By DEBORAH JONES
VANCOUVER, Canada, 1995

The star of the adult cartoon The Pink Komkommer’ is a woman snoozing in a rocker. A pot of tea steeps on a nearby table, and a cat and a caged bird look on as domesticity gives way to orgiastic dreams. Outsized, pulsating genitals and grotesque beasts undulate across the screen. The snore soundtrack changes to moans and the cracking of whips. Tiny, winged cherubs assault a sleeping man in an armchair, wrapping their limbs around a part of his body not normally used as a handle and bear him off through a window. Between orgasms, the woman snuffles awake to see if her tea is ready. In animation, anything is possible.

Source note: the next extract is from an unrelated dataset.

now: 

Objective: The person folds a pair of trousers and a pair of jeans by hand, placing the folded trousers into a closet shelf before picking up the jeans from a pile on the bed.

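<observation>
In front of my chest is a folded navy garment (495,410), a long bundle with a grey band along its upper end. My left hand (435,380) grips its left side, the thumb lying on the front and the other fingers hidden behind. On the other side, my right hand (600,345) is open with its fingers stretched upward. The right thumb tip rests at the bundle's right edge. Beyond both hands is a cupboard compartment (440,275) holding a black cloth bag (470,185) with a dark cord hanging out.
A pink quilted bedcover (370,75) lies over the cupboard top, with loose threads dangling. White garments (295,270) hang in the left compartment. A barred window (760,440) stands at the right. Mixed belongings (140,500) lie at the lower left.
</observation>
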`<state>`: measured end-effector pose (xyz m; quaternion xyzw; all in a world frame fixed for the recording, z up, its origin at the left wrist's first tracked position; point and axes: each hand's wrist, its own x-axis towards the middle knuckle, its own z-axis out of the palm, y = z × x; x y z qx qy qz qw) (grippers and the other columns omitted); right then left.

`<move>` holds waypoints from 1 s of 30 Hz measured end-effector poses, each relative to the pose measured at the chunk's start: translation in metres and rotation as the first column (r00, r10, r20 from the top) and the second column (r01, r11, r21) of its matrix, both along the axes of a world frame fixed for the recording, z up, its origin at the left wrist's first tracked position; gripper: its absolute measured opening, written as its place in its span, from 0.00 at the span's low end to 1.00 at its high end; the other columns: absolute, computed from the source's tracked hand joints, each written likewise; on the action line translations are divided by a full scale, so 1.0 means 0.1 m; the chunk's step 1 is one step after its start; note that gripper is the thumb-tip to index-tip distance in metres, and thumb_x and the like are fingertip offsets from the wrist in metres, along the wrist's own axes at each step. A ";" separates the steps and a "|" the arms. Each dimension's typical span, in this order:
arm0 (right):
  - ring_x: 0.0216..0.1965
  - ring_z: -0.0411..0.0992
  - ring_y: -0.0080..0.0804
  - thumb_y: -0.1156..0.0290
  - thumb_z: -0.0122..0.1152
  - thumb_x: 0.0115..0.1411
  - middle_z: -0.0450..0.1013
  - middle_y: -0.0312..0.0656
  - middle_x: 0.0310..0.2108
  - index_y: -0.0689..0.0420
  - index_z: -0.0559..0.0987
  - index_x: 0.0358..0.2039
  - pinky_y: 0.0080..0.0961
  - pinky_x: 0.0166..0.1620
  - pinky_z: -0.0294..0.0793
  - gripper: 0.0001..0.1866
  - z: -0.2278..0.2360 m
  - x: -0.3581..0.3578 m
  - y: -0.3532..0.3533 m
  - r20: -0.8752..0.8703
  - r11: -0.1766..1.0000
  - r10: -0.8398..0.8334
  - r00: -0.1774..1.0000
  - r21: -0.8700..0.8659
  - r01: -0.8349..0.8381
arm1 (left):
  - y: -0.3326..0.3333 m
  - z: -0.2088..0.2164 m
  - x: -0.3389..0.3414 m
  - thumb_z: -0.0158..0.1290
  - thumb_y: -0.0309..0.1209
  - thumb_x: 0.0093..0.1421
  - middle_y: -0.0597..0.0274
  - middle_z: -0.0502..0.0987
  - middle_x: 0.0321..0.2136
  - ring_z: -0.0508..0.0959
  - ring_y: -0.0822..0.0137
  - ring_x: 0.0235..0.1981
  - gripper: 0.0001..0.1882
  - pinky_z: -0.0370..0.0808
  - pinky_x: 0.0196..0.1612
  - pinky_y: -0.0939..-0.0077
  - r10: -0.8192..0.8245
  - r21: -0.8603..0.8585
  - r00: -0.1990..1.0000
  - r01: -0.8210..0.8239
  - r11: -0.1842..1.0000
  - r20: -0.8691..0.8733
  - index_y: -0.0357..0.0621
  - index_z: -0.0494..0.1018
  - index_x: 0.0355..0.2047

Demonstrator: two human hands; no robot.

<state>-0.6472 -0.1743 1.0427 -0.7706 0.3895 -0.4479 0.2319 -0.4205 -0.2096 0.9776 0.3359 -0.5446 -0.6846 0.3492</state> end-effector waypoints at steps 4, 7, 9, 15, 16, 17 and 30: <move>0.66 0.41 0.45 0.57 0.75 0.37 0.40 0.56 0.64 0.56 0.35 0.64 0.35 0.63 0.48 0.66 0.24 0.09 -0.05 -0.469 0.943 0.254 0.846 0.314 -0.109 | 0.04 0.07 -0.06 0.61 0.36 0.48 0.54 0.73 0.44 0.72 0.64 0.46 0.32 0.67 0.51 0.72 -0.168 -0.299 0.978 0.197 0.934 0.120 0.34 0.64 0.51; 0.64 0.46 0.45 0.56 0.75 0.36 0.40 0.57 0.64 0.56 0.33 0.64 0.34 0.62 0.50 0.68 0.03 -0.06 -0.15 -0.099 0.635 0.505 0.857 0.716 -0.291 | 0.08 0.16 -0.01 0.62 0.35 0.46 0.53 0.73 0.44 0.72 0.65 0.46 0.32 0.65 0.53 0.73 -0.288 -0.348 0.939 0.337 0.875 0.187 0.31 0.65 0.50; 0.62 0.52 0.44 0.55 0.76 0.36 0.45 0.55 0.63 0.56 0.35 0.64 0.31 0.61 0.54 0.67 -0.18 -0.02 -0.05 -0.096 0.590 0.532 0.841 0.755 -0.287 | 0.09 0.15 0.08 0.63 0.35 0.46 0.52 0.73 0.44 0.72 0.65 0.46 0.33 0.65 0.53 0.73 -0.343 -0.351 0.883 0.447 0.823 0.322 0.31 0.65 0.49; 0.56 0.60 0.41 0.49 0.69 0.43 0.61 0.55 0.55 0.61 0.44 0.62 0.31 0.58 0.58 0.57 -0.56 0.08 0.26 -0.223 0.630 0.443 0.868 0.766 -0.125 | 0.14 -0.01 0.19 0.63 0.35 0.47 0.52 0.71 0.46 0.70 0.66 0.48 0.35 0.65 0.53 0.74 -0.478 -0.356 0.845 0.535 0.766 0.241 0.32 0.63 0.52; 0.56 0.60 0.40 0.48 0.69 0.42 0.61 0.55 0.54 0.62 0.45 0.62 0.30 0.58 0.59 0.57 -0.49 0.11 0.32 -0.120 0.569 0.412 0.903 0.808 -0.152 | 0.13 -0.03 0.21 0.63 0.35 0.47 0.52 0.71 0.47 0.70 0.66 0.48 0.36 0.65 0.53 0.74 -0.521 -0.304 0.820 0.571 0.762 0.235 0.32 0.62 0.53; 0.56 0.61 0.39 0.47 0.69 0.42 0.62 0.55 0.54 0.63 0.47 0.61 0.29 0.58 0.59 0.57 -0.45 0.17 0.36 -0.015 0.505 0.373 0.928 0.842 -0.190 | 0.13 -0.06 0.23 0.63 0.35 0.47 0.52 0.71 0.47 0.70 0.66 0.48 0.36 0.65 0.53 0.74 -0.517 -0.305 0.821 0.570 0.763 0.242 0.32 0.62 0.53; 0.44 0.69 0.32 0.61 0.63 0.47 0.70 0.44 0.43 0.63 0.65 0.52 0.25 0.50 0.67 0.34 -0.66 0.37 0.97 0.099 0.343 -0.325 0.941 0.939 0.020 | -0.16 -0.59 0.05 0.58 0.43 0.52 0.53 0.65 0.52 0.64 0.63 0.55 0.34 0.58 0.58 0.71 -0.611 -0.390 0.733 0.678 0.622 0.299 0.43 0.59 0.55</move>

When words, still art or live-action film fail to capture an idea, animation fills the breech. “It’s a completely imaginary world where there are no rules and you can defy gravity. The only limitation is the human imagination,” says Svend-Erik Eriksen, executive producer of the National Film Board of Canada in Vancouver. That’s one reason animation is on the leading edge of the infotainment business–traditional areas like kids’ cartoons and ad campaigns are growing, animated features like The Lion King are topping box-office sales, The Simpsons’ have cracked prime-time TV.

But animation’s growth also reflects advances in technology and its perfect fit with New Economy trends. It has an unlimited shelf life — witness the popularity of the ever-young Donald Duck and the fact that people still pay to watch the four-year-old Pink Komkommer, a short produced by International Rocketship Ltd. of Vancouver.

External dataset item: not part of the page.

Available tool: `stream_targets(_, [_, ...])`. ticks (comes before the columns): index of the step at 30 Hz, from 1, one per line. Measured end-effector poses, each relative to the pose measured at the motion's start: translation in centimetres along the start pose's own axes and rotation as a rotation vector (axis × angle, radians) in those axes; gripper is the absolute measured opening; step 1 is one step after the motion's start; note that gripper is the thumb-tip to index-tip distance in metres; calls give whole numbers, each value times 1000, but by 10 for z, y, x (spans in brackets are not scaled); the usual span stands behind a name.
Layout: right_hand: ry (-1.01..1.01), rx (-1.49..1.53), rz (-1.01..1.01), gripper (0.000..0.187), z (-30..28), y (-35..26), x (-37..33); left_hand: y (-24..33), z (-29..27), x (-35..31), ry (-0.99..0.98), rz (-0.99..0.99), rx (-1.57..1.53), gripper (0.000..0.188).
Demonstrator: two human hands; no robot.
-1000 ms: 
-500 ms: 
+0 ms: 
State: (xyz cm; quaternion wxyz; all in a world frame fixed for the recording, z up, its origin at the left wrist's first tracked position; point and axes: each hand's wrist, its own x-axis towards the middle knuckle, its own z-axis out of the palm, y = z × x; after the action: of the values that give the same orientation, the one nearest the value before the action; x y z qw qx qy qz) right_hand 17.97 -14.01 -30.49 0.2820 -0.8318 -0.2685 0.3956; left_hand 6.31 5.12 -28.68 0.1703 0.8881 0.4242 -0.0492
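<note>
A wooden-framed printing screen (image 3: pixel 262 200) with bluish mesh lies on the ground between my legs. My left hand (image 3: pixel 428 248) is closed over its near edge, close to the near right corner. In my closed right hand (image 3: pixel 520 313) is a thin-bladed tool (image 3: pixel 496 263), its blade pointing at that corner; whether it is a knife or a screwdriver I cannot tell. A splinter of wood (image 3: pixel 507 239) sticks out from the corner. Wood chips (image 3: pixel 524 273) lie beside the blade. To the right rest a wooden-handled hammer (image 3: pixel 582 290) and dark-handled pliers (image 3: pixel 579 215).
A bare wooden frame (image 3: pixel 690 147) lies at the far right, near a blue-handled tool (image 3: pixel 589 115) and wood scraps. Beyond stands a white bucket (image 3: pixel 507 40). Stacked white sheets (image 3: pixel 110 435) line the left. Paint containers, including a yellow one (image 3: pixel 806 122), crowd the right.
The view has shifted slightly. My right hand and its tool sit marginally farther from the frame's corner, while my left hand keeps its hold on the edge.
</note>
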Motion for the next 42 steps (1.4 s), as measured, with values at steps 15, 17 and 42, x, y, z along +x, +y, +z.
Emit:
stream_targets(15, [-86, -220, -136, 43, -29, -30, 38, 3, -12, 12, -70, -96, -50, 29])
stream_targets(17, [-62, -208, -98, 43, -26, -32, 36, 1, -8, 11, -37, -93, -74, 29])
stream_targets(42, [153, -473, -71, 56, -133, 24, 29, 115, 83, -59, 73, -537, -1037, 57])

Animation has a long self life, and crosses borders and cultures without translation.

Animation easily crosses national borders and cultures without the translation difficulties of live-action film. And most significantly for future sales, animation is the medium of choice for interactive video and computer games and programs.

For decades Canadians have been among the world’s top animators, a claim that few players in Canada’s economy can make. Take in an animated short at a film festival or cruise through children’s television channels and you’ll find Canadians in the credits. “Canadian-trained animators run many of the studios in the U.S., Asia and Europe,” says Michael Hirsh, chairman of Nelvana Ltd. of Toronto. In recent years, though, as overall film production has increased because of Canada’s low dollar, Canada has also become the place where animated products are made.

“We have developed a critical mass of expertise,” says special situations analyst Roger Dent of CIBC Wood Gundy. Those animation experts are divided into two categories. There are the big companies of central Canada–Nelvana and Cinar Films Inc. of Montreal–that pack financial heft and employ hundreds of people. And there are the small studios and free spirits who flit from project to project and place to place. Lately, the small animators have chosen to alight in Vancouver to exploit its relatively warm climate and time zones compatible with Asia and Los Angeles.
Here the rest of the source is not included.